What is this state agency smoking, at $3.7 million a year?

You’ll be glad to know that the ever-vigilant folks at the Colorado Department of Health and Environment (CDPHE) have taken upon themselves the task of telling us about marijuana. Here’s an excerpt from a recent press release:

“DENVER—The State of Colorado today lauched (sic) a new website to answer common questions about the legalization of adult-use of retail marijuana and the health impacts related to marijuana use.

The website – www.colorado.gov/marijuana – includes answers to these types of questions:

·        What are the long-term health impacts of marijuana use?

·        Is marijuana more harmful to adolescents than adults?

·        Is it legal to consume marijuana in public places?

·        Can a person be charged for driving under the influence of marijuana?

·        Is it safe to eat or drink marijuana-infused products?

·        How do I talk to my child about marijuana?

“State agencies worked together to develop this website as a reliable resource for parents, consumers, tourists and others who want the facts about marijuana’s health effects and the laws in Colorado, ” said Dr. Larry Wolk, executive director and chief medical officer at the Colorado Department of Public Health and Environment.”

And you’ll be glad to know that CDPHE will also be  “launching education campaigns that will have a television, radio, and social media presence.”

Is this latest manifestation of the nanny state another lib’rul plot a further legitimize the demon weed, or just an example of government overreach and incompetence?

It’s the latter. It’s clear that there are no jokers, smokers or midnight tokers at CDPHE. Instead, the malign spirit of 1930s supernarc Harry Anslinger must curl wraithlike around their desks, turning them resolutely away from the demon weed. Want to know what happens to you when you use marijuana? Read it and weep, stoners!

“Common effects of marijuana may include:

  •  Slower reactions
  •  Dizziness
  •  Trouble thinking, learning and remembering
  •  Confusion, anxiety, panic or paranoia
  •  Fast heart rate
  •  Increased blood pressure
  •  Less interest in normal activities
  •  Hunger
  •  Dry mouth
  •  Red eyes
  •  Psychosis (rarely) — seeing or hearing things that aren’t real

Compared to other people, heavy marijuana users report:

    • Less satisfaction with life
    • Poor mental and physical health
    • Relationship problems
    • Less success at school or work

Using marijuana can make the symptoms of people with schizophrenia worsen. There are also links between marijuana use and other mental health problems, such as depression, anxiety, suicidal thoughts and personality disturbances, including a lack of interest in rewarding activities.”

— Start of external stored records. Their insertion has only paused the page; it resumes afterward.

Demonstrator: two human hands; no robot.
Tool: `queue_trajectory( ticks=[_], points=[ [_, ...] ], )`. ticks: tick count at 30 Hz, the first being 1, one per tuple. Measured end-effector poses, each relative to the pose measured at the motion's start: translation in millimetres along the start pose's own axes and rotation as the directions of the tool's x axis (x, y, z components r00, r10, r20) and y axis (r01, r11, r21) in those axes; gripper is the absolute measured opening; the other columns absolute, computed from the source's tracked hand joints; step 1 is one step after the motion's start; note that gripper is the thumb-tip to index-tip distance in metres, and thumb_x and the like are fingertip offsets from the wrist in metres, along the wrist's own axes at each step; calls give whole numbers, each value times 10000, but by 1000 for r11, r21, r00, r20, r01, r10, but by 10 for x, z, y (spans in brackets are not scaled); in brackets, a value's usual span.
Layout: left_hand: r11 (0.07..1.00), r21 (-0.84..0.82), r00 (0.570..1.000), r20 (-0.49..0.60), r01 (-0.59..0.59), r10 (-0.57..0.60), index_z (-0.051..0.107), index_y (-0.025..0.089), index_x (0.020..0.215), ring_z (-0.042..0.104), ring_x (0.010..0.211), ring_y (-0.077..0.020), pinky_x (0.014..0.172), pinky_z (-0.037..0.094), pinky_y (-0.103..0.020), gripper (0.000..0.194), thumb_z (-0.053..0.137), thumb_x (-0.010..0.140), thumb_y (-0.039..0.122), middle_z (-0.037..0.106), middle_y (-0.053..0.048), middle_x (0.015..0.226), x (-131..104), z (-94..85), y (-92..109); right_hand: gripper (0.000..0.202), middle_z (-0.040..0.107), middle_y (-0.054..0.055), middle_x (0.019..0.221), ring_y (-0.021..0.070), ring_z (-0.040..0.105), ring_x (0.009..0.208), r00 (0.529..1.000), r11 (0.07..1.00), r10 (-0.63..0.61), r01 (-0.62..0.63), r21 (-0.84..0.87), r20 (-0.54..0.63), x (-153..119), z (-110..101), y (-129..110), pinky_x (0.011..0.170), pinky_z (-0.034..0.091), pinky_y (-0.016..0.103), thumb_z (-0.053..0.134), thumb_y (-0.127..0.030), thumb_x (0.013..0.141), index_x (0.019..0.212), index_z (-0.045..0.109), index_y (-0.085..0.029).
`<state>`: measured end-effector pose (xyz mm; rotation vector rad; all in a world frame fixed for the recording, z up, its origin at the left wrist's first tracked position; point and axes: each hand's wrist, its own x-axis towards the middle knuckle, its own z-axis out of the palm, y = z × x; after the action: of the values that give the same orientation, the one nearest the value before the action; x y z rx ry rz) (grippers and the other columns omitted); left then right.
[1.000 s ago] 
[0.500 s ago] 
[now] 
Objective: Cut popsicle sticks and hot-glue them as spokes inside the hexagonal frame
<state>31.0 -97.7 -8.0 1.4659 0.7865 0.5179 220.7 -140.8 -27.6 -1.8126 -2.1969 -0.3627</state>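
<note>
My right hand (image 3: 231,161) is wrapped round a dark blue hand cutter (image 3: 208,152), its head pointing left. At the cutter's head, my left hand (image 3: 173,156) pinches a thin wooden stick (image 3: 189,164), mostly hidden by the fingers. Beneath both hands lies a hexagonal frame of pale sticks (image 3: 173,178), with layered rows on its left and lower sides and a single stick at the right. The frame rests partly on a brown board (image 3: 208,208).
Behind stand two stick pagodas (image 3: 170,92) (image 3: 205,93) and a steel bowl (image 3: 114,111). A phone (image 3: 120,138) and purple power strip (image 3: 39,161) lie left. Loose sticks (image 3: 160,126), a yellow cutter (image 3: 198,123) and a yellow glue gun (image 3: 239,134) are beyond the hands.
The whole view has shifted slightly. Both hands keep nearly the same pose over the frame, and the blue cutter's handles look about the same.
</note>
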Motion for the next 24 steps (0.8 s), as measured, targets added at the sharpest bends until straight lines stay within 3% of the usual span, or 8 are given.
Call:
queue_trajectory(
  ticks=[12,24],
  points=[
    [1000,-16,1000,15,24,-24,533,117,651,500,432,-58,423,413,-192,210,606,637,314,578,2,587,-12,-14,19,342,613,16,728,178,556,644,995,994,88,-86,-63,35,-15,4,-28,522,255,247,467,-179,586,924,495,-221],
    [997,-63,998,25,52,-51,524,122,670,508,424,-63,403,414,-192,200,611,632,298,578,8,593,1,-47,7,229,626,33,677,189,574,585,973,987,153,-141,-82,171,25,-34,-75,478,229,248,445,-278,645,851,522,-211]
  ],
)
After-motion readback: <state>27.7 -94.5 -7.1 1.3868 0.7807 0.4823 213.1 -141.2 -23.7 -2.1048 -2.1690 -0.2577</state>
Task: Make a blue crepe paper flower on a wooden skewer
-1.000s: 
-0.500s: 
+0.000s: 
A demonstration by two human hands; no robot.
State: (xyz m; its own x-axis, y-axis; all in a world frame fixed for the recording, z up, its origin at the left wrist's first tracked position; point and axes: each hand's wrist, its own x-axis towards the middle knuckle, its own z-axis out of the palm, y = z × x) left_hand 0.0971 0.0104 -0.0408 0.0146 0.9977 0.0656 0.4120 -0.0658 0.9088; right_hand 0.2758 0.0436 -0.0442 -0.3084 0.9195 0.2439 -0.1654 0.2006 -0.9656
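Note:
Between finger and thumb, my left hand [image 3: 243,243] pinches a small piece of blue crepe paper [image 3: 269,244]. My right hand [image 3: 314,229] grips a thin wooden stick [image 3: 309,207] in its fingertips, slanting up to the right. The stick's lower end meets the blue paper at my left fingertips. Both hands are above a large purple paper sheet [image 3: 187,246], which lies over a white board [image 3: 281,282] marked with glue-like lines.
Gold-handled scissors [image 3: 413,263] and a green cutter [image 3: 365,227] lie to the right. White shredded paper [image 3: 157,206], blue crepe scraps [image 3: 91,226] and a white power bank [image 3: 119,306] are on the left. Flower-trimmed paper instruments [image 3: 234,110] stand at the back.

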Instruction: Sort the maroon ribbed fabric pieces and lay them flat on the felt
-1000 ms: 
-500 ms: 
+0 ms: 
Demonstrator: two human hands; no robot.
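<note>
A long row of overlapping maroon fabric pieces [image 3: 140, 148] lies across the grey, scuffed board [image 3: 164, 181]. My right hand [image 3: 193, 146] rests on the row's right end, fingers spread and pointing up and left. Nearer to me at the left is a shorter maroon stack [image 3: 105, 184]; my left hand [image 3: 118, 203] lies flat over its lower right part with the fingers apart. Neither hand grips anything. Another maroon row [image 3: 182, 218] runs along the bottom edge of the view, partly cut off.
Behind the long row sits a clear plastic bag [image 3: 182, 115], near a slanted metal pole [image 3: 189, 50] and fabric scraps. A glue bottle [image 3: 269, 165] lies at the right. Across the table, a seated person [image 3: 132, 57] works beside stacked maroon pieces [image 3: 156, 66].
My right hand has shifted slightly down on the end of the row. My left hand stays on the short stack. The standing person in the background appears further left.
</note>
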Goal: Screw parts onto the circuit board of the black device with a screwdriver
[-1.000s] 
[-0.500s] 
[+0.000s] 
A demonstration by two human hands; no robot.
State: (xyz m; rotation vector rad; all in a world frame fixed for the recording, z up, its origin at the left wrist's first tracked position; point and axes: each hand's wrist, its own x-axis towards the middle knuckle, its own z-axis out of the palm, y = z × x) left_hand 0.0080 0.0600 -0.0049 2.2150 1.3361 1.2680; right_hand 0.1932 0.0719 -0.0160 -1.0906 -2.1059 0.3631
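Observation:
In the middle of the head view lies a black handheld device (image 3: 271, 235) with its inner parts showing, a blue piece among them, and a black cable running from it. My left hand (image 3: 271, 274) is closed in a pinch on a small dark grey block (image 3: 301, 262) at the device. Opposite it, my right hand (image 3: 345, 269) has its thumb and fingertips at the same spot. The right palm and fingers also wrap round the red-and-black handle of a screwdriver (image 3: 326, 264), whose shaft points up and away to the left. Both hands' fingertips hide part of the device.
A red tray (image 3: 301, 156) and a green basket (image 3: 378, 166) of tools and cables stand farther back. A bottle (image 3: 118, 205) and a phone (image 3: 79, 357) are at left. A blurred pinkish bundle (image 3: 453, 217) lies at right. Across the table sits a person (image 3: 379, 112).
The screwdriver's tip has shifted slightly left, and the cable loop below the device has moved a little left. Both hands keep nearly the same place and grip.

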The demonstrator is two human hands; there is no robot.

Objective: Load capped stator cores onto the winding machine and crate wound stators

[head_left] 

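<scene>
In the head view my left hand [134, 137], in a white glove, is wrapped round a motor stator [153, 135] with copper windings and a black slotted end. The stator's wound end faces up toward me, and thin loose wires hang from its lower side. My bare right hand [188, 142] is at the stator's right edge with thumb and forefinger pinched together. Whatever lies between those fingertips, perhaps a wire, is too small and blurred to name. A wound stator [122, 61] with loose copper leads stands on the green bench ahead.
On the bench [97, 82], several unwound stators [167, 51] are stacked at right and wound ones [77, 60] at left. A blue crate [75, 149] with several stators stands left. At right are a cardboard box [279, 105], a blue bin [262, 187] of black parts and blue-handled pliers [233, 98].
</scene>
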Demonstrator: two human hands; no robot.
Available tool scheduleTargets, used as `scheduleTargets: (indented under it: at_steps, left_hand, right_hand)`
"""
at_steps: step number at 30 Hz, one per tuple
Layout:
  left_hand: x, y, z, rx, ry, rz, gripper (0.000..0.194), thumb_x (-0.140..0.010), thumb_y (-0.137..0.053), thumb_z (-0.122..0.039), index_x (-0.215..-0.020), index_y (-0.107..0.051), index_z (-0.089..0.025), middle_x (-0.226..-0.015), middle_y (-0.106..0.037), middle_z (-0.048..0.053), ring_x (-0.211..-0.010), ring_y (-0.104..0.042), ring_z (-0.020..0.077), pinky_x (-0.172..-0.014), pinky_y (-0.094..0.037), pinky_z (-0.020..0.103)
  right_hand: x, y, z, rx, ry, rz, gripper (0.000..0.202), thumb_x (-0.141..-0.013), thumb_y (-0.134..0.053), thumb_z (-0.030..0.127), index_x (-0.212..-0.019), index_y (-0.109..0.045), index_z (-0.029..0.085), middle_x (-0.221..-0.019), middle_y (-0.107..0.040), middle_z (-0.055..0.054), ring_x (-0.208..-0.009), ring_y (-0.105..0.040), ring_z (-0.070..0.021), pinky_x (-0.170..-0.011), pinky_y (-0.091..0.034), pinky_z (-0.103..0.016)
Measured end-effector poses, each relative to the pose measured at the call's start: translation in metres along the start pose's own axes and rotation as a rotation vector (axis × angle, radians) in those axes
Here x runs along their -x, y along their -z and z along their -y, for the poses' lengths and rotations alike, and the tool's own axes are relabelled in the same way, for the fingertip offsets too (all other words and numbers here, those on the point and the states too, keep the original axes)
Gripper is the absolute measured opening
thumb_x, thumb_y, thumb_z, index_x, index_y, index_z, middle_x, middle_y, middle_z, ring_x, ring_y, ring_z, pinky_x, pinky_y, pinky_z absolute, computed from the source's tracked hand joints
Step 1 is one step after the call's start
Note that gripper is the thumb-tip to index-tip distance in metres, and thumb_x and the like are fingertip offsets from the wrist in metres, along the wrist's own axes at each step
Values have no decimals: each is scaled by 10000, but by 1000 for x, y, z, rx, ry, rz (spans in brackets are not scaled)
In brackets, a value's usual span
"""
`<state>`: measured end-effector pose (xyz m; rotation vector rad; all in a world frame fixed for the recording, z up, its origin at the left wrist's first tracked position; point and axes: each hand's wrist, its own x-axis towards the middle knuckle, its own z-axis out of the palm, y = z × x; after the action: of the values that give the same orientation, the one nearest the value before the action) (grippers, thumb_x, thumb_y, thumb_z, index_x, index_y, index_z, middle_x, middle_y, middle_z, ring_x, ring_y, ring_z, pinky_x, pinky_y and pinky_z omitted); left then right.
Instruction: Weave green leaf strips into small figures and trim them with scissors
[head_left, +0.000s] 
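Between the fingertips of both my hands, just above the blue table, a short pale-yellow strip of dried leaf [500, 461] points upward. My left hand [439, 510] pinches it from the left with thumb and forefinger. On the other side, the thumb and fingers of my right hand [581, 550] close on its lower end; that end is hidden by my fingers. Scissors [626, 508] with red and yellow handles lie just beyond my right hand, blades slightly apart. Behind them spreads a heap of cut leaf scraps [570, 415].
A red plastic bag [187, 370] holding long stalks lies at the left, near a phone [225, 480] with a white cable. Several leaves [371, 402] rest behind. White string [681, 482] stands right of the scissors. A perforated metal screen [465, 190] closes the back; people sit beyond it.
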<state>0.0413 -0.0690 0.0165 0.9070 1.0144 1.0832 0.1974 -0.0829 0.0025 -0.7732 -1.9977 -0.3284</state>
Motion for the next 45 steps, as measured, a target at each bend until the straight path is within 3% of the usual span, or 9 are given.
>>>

And by the way – if you grow at home, bad things can happen!

“Change clothes and shoes when leaving your indoor grow area to prevent tracking of THC and growing chemicals to other areas of your home.”

So let’s see: Marijuana makes you unsatisfied, unhealthy, unsuccessful, unpopular and insane. That must be why so few people use it, and why it’s shunned by high schoolers, college kids, young people, and even aging hippies with gray ponytails.

But it’s not all bad. Amid moral, physical and spiritual catastrophes that befall those whom the devil weed ensnares, there’s a single rare side-effect: “A happy, relaxed or “high” feeling.”

You may think that this official website is absurd. You might even argue that the same information is available at WebMD or Wikipedia. You could make the point that the same government-approved information can be found on the website of the National Insitute on Drug Abuse. You’d be right, but so what?

You misunderstand the essential function of state government.

Whether marijuana is a good thing or not, it generates tax revenue. The sacred duty of CDPHE is to find ways to divert some of that revenue stream to its own budget.

State legislators would crucify CDPHE if it released information implying that smoking dope is harmless, relaxing, and even beneficial. But create a website full of solemn warnings about marijuana use and no problemo! The cash will be there.

Don’t believe me?

“We want people to know the laws and the long-term health impacts and to make responsible choices about marijuana use,” said Dr. Wolk. “We have requested $3.7 million this year from the General Assembly to keep the website up to date with the most current research and educational materials, and to promote this resource through a statewide outreach campaign.”

What, $3.7 million? To keep a website up to date??!! What have they been smoking?

I think we know.

 

3 Responses to What is this state agency smoking, at $3.7 million a year?

  1. “Be thankful we do not get all the government we pay for”
    - – - Will Rogers

    Richard D. Wehner
    March 21, 2014 at 5:58 pm

  2. Cannabinoids, like those found in marijuana, occur naturally in human breast milk

    Learn more:

    Kathleen Chippi
    March 21, 2014 at 6:09 pm

  3. “State agencies worked together to develop this website as a reliable resource for parents, consumers, tourists and others who want the facts about marijuana’s health effects and the laws in Colorado, ” said Dr. Larry Wolk, executive director and chief medical officer at the Colorado Department of Public Health and Environment.”

    If this was created by state agencies who does 3.7 million go to?